◆ Exercise data

= Beginning of Section =

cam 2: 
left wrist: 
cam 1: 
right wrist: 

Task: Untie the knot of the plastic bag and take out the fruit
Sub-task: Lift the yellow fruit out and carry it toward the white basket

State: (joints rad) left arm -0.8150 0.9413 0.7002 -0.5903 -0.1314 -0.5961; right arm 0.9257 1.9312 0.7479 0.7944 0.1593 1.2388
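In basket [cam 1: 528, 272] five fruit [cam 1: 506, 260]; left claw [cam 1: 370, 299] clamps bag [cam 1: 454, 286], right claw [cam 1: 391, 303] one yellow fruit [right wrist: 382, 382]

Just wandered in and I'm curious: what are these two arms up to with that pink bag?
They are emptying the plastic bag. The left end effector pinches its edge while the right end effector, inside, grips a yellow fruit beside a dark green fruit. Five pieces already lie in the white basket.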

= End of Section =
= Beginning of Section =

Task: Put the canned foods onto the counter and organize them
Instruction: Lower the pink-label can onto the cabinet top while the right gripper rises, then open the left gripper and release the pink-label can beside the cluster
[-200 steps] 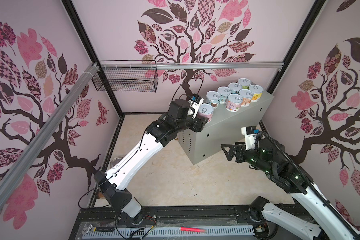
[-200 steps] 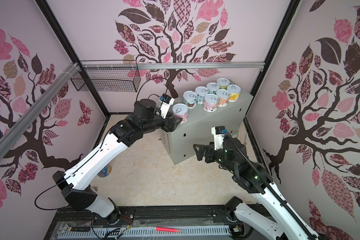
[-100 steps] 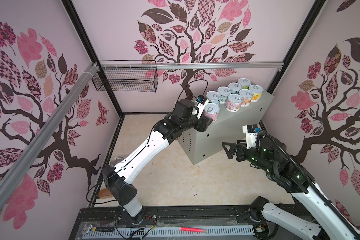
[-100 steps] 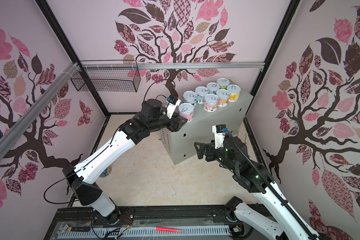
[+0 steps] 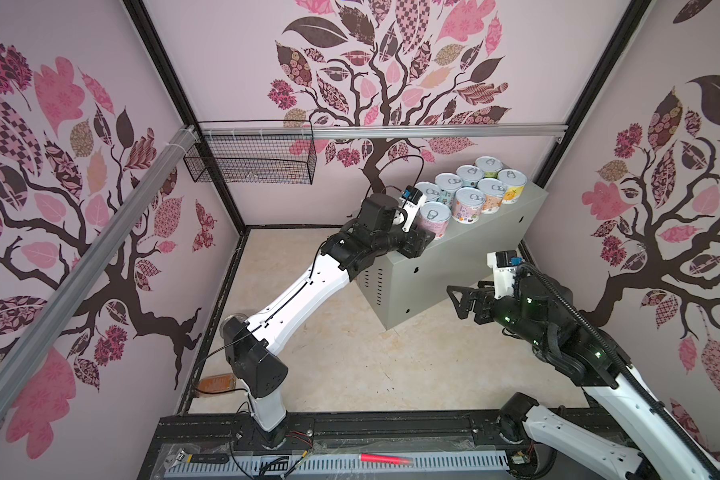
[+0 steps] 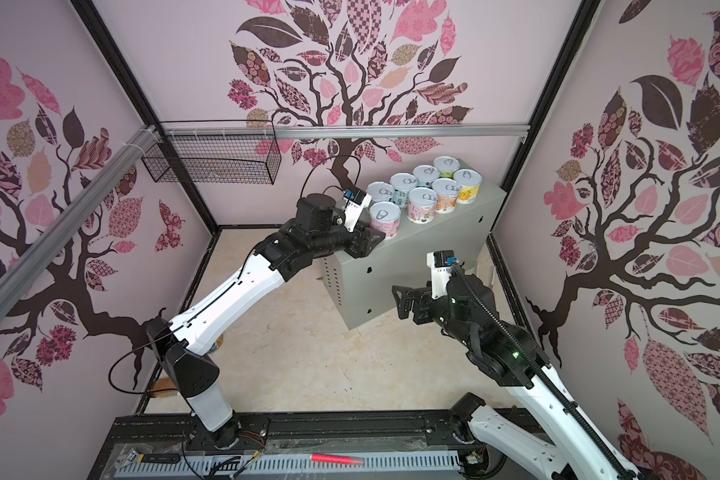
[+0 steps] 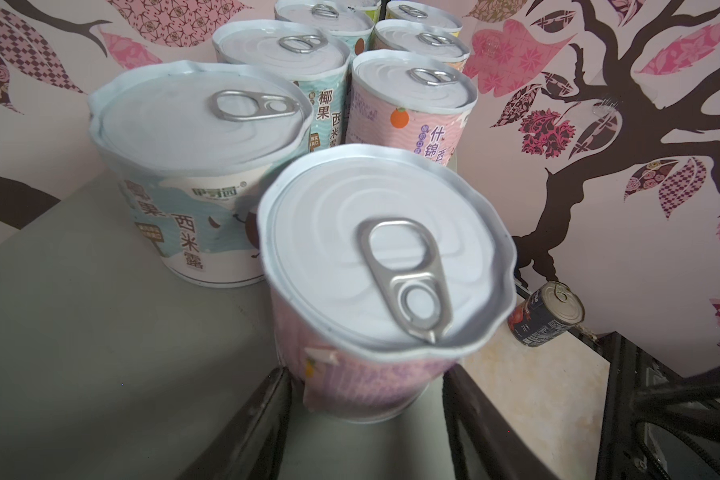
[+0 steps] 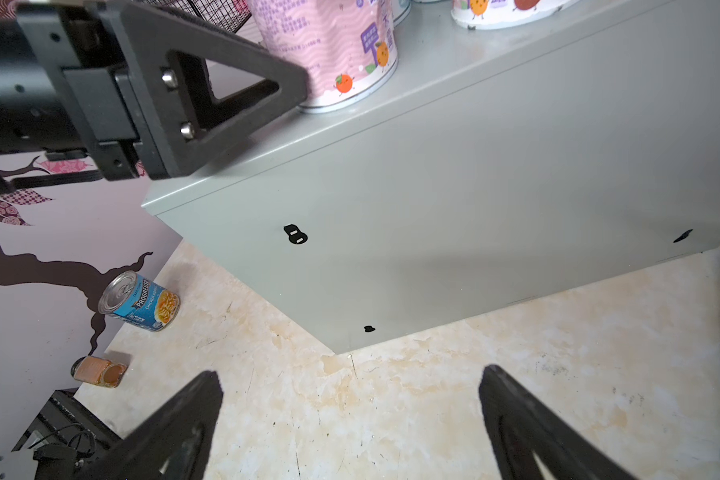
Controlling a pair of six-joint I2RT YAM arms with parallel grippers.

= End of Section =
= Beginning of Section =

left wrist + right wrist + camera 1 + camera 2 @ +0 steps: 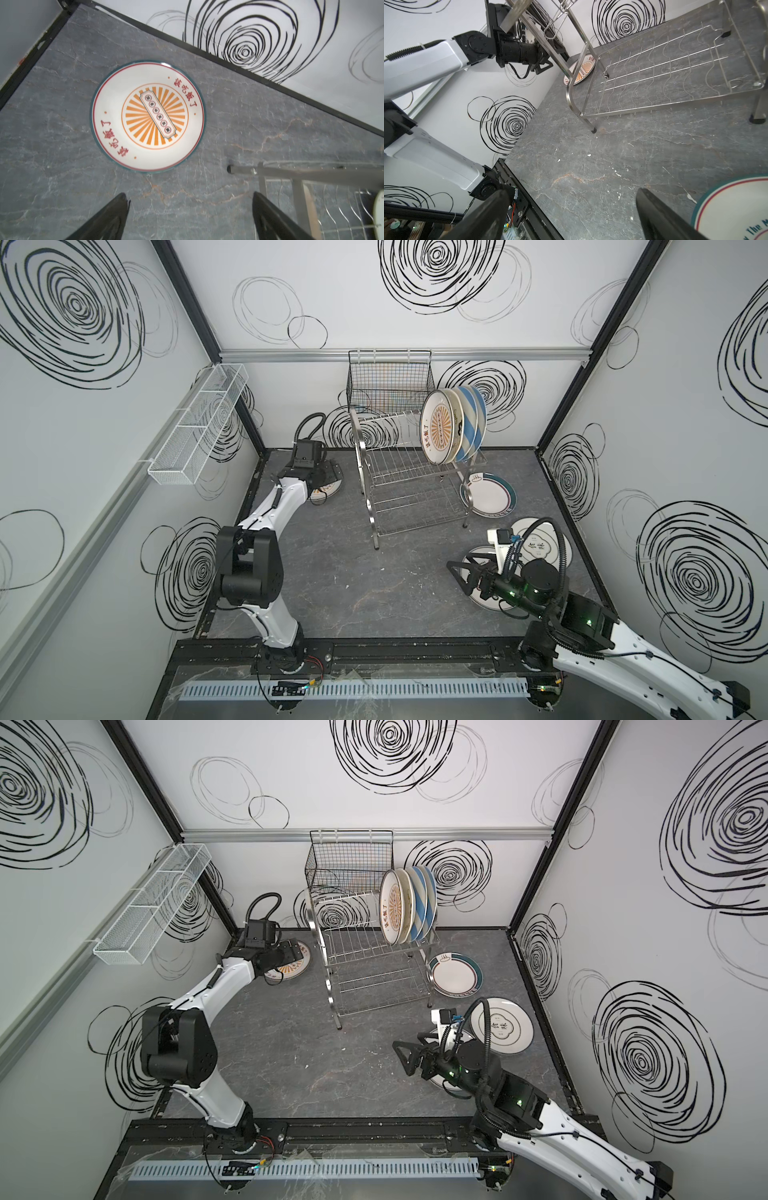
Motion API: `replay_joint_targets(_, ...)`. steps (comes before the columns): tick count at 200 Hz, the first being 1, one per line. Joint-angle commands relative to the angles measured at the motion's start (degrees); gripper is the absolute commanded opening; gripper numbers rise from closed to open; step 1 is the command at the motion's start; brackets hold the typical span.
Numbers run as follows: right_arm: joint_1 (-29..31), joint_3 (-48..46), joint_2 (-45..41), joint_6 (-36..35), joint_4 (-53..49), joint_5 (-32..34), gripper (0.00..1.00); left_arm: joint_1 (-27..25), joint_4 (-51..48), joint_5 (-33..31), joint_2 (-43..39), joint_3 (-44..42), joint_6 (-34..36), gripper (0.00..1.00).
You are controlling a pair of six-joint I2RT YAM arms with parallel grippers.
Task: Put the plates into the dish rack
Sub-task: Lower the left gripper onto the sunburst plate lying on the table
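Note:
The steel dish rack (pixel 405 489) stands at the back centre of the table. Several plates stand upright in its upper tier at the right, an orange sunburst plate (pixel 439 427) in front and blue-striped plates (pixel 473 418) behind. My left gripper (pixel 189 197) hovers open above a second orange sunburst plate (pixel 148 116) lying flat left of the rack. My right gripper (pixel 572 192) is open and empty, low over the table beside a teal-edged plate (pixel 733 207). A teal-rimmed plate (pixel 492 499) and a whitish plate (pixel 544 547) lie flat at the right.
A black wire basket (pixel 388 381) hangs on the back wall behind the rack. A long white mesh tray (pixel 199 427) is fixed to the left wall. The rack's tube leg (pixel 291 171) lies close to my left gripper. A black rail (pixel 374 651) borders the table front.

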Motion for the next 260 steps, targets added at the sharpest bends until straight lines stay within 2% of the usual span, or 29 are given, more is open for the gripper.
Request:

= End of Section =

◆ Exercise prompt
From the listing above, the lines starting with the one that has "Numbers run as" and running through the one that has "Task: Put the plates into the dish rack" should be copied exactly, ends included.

◆ Answer for this exercise
Numbers run as follows: right_arm: joint_1 (-29..31), joint_3 (-48..46), joint_2 (-45..41), joint_6 (-36..35), joint_4 (-53..49), joint_5 (-32..34), gripper (0.00..1.00); left_arm: joint_1 (-27..25), joint_4 (-51..48), joint_5 (-33..31), joint_2 (-43..39), joint_3 (-44..42), joint_6 (-34..36), gripper (0.00..1.00).
You are controlling a pair of six-joint I2RT YAM arms with parallel grippers.
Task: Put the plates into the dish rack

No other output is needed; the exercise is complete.